TRIPOLI: Alors que les institutions politiques libyennes poursuivaient leur projet visant à prolonger à nouveau la période de transition et à retarder la tenue des élections, les Libyens de tout le pays étaient remplis de lassitude, de cynisme et de colère.
La Libye était censée organiser des élections présidentielles et législatives en décembre, mais les disputes entre les factions et les organes de l'État sur la manière dont elles devraient se dérouler ont fait échouer le processus électoral quelques jours avant le vote.
Le Parlement a voté cette semaine afin d’approuver une «feuille de route» dans laquelle il choisira un nouveau gouvernement intérimaire et travaillera avec une autre institution, le Haut Conseil d'État, pour reformuler une constitution provisoire et repousser les élections jusqu'à l'année prochaine.
«Malheureusement, après un an, il n'y aura pas d'élections. Les périodes de transition vont se poursuivre en Libye et nous, les Libyens, ne sommes que manipulés», a déclaré Saad Mohammed, 35 ans, habitant de Benghazi, dans l'est de la Libye.
Près de 3 millions de Libyens se sont inscrits pour voter lors des élections de décembre, un nombre qui, selon les analystes, indique une volonté nationale claire de choisir ses dirigeants.
«Combien de fois allons-nous reporter les élections? Cela fait des années que nous les reportons. Et tout ce que nous voyons, c'est un report après l’autre», a déclaré Mohammed Gharyani, s'exprimant dans une rue de Tripoli. À l’autre bout du pays, à Benghazi, Khaled Ali, 46 ans, est d’accord pour dire que les politiciens essaient simplement de rester au pouvoir le plus longtemps possible. «Il n'y aura pas d'élections avant un an et demi», s’est-il désolé.
Onze ans de chaos, de violence et de division depuis le soulèvement de 2011 soutenu par l'Otan contre Mouammar Kadhafi, ont laissé la Libye avec une série d'institutions politiques qui devaient à l'origine être temporaires, mais qui sont restées en place pendant des années.
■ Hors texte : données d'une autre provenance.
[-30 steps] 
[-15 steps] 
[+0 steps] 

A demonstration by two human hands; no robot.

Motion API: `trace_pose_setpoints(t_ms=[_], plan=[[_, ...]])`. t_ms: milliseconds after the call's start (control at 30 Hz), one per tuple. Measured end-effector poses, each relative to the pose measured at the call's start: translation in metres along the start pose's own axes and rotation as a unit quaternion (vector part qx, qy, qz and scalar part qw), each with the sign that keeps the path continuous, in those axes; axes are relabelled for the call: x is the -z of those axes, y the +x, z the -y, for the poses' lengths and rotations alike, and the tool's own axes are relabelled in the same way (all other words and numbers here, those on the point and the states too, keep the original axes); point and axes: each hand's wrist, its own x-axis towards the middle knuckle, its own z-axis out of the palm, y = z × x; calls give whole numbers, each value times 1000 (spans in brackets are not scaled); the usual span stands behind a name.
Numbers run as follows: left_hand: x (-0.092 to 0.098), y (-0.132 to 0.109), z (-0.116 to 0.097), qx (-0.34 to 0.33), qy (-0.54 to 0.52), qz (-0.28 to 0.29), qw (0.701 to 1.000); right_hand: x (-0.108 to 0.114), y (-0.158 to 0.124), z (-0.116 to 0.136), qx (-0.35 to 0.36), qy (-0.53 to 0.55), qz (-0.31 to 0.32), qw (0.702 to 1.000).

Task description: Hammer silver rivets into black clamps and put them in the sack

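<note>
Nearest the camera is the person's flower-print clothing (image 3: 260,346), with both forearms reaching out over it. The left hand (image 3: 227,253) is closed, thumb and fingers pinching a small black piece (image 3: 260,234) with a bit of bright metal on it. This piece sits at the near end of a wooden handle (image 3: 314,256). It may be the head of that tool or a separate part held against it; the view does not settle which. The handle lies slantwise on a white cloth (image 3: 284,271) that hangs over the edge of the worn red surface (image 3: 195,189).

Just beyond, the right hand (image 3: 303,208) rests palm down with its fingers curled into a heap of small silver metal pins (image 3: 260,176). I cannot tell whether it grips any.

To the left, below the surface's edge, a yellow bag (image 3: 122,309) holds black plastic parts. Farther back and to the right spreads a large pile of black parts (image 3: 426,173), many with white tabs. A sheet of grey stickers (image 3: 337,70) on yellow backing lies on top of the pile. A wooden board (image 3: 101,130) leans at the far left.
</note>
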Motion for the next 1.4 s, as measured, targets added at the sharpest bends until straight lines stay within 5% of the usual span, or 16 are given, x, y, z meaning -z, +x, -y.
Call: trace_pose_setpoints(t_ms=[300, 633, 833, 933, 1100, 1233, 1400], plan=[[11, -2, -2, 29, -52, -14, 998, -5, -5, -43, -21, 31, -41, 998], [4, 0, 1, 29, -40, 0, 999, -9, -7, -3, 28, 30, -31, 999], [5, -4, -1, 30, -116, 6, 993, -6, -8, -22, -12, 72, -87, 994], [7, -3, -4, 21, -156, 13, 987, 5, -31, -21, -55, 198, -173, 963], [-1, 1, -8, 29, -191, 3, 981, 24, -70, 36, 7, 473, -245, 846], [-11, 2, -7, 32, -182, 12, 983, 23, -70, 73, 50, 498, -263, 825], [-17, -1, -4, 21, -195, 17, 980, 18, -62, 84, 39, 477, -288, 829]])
Les élections de décembre étaient censées résoudre cette «crise de légitimité», comme on l'appelle désormais, en remplaçant toutes les institutions libyennes par celles récemment choisies par les électeurs.
«Tout ce que font le Parlement et le Haut Conseil d'État, c'est tergiverser pour rester au pouvoir», a confié Asma Fituri, une enseignante, sur un marché de Tripoli.
Le Haut Conseil d'État (HCE) a été formé des membres d'un Parlement intérimaire élu en 2012, mais qui a refusé de reconnaître les élections destinées à le remplacer deux ans plus tard. Un accord politique de 2015 destiné à mettre fin à la guerre civile a reconnu le HCE comme une institution officielle dotée de pouvoirs consultatifs.
Le Parlement actuel, la Chambre des représentants, a été élu en 2014. Bien qu'il n'ait pas de mandat fixe, il était censé superviser une courte transition vers une nouvelle constitution qui serait rédigée par un autre organe élu cette année-là, mais qui n'a jamais été achevée.
Entre-temps, la dernière administration de Tripoli, le gouvernement d'unité nationale, a été installée l'année dernière dans le cadre d'une feuille de route soutenue par l'ONU, avec pour mandat de superviser la préparation des élections.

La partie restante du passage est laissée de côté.